トヨタはテスラとRAV4 EVを共同開発。LAショーで初公開する

──トヨタにあってテスラにないもの、テスラにあってトヨタにないものはなにか。トヨタとの提携をどう発展させたいか?

 トヨタと協業できることを、ありがたく受け止め、恐縮している。トヨタは世界有数の企業の1つ。トヨタに学んでいただくことがあるとしても、我々がトヨタから学ぶことの方がより多いと思っている。豊田章男社長がテスラから何かを学ぶといったようなことをおっしゃるだけでも、非常にありがたいと感じている。

 豊田社長の言葉を引用させていただくなら、私どもが協力できるのは、豊田社長のおじいさまの代からの起業家精神を、再び発見するきっかけとなることだろう。豊田社長は非常な人格者。大きな企業を率いる社長なのに、我々のような新興の小さな会社から学ぶとおっしゃること自体、ありがたく受け止めている。

 我々は1000人以下の小さな企業。主にエンジニアとデザイナーが多く所属している。そんな中でトヨタからは、大量生産について学びたい。品質を保ちながら高い信頼性を持って生産するということを、トヨタ生産方式から学べればと思っている。

モデルS

──テスラの長期的なビジョンは?

 長期の視点というのはいつも難しいと感じている。今の世の中は変化の速度が速い。マーク・トゥエインの言うとおり、長期的なことで我々に分かるのは「我々の死と税金の問題だけ」ということになる。

 次のステップとして「モデルS」の開発をしているが、年間2万台くらいの少量生産となるだろう。

 第3世代のクルマは5、6年後と見ている。よりマス市場に向けたものを作りたいが、こちらも生産台数は10万台程度と思っている。年間1700万台の市場から見れば、我々はまだまだ小さい会社だ。我々としてはもう少し車種を増やしていきたい。それはすべてピュアEVだ。

 企業としては、人と違うことと、技術革新としてどんなことが起こりうるのかを実験していきたい。実験を繰り返して革新の先端にい続け、技術の可能性を探り続けていたい。

──NUMMIの跡地は今どういう状況で、今後どう活用していくのか。

 最初はモデルSを生産する。また、RAV4 EVの最初の生産拠点になるかもしれない。

 長期的には、年間生産台数が数十万台の工場になればと思っている。そのレベルの生産台数があるなら、5000人程度を雇用するだろう。また、周囲のサプライヤー関係の工場で5000人程度の雇用ができるだろう。合わせて1万人程度の雇用創出と考えている。

──スマートグリッドについてテスラはどう行動しているのか。

 スマートグリッドは長期的には重要になってくるだろうが、今までの経験からすると、短期的にはそこまで重要でないだろう。ロードスターの航続距離は約400km、モデルSは約500kmある。家庭やビジネスでも1日1回充電できればよい。街中や街と街の間に数カ所、充電ステーションがあれば十分なのではないかと考えている。これらは今のグリッドである程度対応できるだろう。
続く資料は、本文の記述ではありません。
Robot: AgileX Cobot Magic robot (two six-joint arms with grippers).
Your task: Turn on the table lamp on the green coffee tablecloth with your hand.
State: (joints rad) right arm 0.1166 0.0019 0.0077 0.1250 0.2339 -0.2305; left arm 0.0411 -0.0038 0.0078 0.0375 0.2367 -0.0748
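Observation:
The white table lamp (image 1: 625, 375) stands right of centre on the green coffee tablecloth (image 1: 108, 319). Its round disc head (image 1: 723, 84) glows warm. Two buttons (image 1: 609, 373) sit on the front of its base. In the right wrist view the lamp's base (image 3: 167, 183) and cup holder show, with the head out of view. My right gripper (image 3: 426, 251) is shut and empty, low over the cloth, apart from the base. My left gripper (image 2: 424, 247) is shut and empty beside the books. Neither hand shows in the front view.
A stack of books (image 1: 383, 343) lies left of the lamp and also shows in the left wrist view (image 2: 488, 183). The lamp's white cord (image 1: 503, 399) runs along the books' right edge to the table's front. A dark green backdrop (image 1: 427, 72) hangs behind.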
──国際的な展開の戦略は? 米国とそれ以外の売り上げ比率や、2015年までの比率の目標は?

 現状は半分強が米国での売り上げ、残りの市場は主に欧州になる。というのも、アジア初のストアをオープンしたばかりだからだ。2015年には1/3は米国、1/3が欧州、1/3がアジアといった感じだろう。

──ロードスターでロータスとの協業を選んだ理由、ロータスとの関係は?

 皆さんが思われているよりも、ロードスターとロータスの共通点は少ない。パーツで言えば7%しか共通のものはない。

 いままでのところロータスとのパートナーシップは良好だが、モデルSなど我々の将来の車種は、我々が最終的な組み立てをやる。ロータスとのパートナーシップは公式には2011年までとなっている。